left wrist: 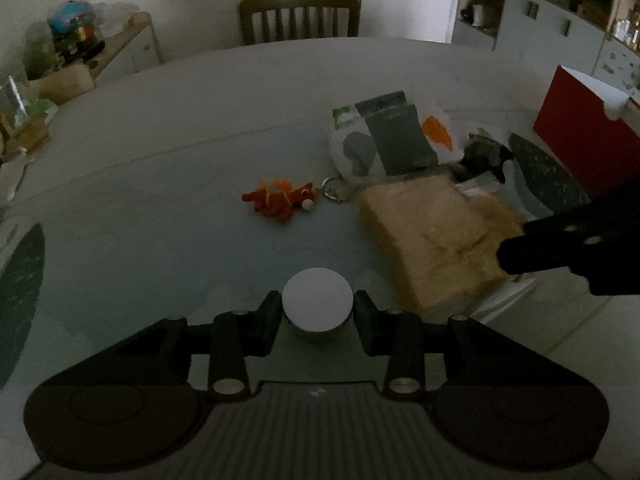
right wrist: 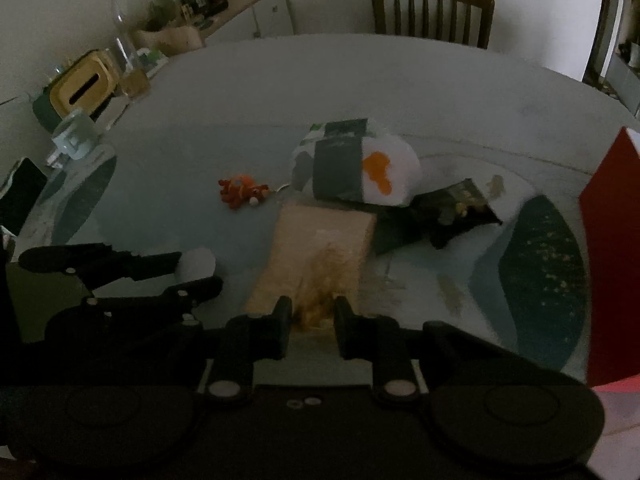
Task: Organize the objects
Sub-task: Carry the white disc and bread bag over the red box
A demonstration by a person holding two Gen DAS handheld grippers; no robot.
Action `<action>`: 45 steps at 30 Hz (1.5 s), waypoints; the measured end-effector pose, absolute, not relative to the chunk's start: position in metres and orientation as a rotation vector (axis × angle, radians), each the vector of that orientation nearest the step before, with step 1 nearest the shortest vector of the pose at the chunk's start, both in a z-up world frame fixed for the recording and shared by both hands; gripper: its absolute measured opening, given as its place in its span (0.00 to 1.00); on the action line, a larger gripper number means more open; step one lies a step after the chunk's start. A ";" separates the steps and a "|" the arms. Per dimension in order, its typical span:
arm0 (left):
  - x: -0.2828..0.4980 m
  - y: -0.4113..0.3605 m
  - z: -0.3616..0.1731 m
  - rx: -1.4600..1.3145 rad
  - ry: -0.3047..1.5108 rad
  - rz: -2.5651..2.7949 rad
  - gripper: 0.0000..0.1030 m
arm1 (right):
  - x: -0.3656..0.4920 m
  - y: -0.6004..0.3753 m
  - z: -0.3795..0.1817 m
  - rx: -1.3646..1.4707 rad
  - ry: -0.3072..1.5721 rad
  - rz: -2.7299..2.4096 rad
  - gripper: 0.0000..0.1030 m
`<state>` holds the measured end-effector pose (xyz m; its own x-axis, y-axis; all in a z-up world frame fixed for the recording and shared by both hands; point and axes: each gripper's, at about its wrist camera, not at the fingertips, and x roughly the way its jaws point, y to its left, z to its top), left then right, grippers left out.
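Note:
My left gripper [left wrist: 317, 299] is shut on a small white round object [left wrist: 317, 280], its pads pressing on both sides just above the glass table [left wrist: 160, 200]. My right gripper [right wrist: 313, 305] is shut on the near end of a tan packet [right wrist: 320, 240] that lies lengthwise on the table. In the left wrist view the tan packet [left wrist: 432, 236] lies to the right, with the right gripper's black fingers [left wrist: 520, 248] over its near right corner. The right wrist view shows the left gripper [right wrist: 196, 270] with the white object [right wrist: 200, 262] at the left.
A red plush keyring [left wrist: 280, 198] lies mid-table. Behind the packet sit a white bag with grey and orange patches [right wrist: 360, 168] and a dark snack bag [right wrist: 456, 212]. A red box [right wrist: 612, 240] stands at the right, beside a dark placemat [right wrist: 548, 272]. A chair [left wrist: 300, 16] stands at the far edge.

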<state>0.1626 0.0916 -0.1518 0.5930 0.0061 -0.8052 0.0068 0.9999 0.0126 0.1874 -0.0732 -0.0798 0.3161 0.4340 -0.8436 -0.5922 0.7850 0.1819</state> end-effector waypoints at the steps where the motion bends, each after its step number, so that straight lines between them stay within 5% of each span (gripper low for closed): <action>1: 0.162 0.090 -0.148 0.008 0.937 0.005 0.37 | 0.187 -0.079 -0.076 -0.167 1.043 0.689 0.21; 23: 0.172 -0.066 -0.053 -0.010 0.804 -0.073 0.37 | 0.215 -0.238 -0.004 -0.091 0.920 0.765 0.21; 45: 0.231 -0.230 -0.042 0.102 0.793 -0.252 0.37 | 0.264 -0.374 -0.008 -0.023 0.892 0.614 0.21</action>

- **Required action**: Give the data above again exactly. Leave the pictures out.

- **Response to this exercise**:
left wrist: 
right wrist: 
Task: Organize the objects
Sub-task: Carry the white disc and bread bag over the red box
A demonstration by a person holding two Gen DAS handheld grippers; no robot.
Action `<action>`: 45 steps at 30 Hz (1.5 s), waypoints; the measured end-effector pose, absolute, not relative to the chunk's start: position in metres and orientation as a rotation vector (axis × angle, radians), each the vector of that orientation nearest the step before, with step 1 nearest the shortest vector of the pose at the chunk's start, both in a z-up world frame fixed for the recording and shared by both hands; gripper: its absolute measured opening, given as its place in its span (0.00 to 1.00); on the action line, a larger gripper number means more open; step one lies a step after the chunk's start. A ";" separates the steps and a "|" the arms. Per dimension in order, its typical span:
arm0 (left):
  - x: -0.2828..0.4980 m
  - y: -0.4113..0.3605 m
  - z: -0.3616..0.1731 m
  - rx: -1.4600..1.3145 rad
  - ry: -0.3047..1.5108 rad
  - rz: -2.5651..2.7949 rad
  - gripper: 0.0000..0.1030 m
arm1 (right):
  - x: -0.3656..0.4920 m
  - y: -0.6004..0.3753 m
  - z: -0.3795..0.1817 m
  - rx: -1.3646..1.4707 rad
  - ry: -0.3072..1.5721 rad
  - rz: -2.7299..2.4096 rad
  - gripper: 0.0000..0.1030 m
`<state>` holds the measured end-effector pose (xyz m; its own x-axis, y-axis; all in a z-up world frame fixed for the recording and shared by both hands; point and axes: each gripper's, at about its wrist camera, not at the fingertips, and x roughly the way its jaws point, y to its left, z to its top), left then right, grippers left out.
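Note:
My left gripper [left wrist: 317, 299] is shut on a small white round object [left wrist: 317, 280], its pads pressing on both sides just above the glass table [left wrist: 160, 200]. My right gripper [right wrist: 313, 305] is shut on the near end of a tan packet [right wrist: 320, 240] that lies lengthwise on the table. In the left wrist view the tan packet [left wrist: 432, 236] lies to the right, with the right gripper's black fingers [left wrist: 520, 248] over its near right corner. The right wrist view shows the left gripper [right wrist: 196, 270] with the white object [right wrist: 200, 262] at the left.
A red plush keyring [left wrist: 280, 198] lies mid-table. Behind the packet sit a white bag with grey and orange patches [right wrist: 360, 168] and a dark snack bag [right wrist: 456, 212]. A red box [right wrist: 612, 240] stands at the right, beside a dark placemat [right wrist: 548, 272]. A chair [left wrist: 300, 16] stands at the far edge.
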
<state>0.1626 0.0916 -0.1518 0.5930 0.0061 -0.8052 0.0068 0.9999 0.0126 0.1874 -0.0732 -0.0798 0.3161 0.4340 -0.8436 -0.5922 0.7850 0.1819</state> end-effector waypoints at the steps where the motion bends, each after its step number, so that straight lines between them stay within 5% of each span (gripper low for closed): <action>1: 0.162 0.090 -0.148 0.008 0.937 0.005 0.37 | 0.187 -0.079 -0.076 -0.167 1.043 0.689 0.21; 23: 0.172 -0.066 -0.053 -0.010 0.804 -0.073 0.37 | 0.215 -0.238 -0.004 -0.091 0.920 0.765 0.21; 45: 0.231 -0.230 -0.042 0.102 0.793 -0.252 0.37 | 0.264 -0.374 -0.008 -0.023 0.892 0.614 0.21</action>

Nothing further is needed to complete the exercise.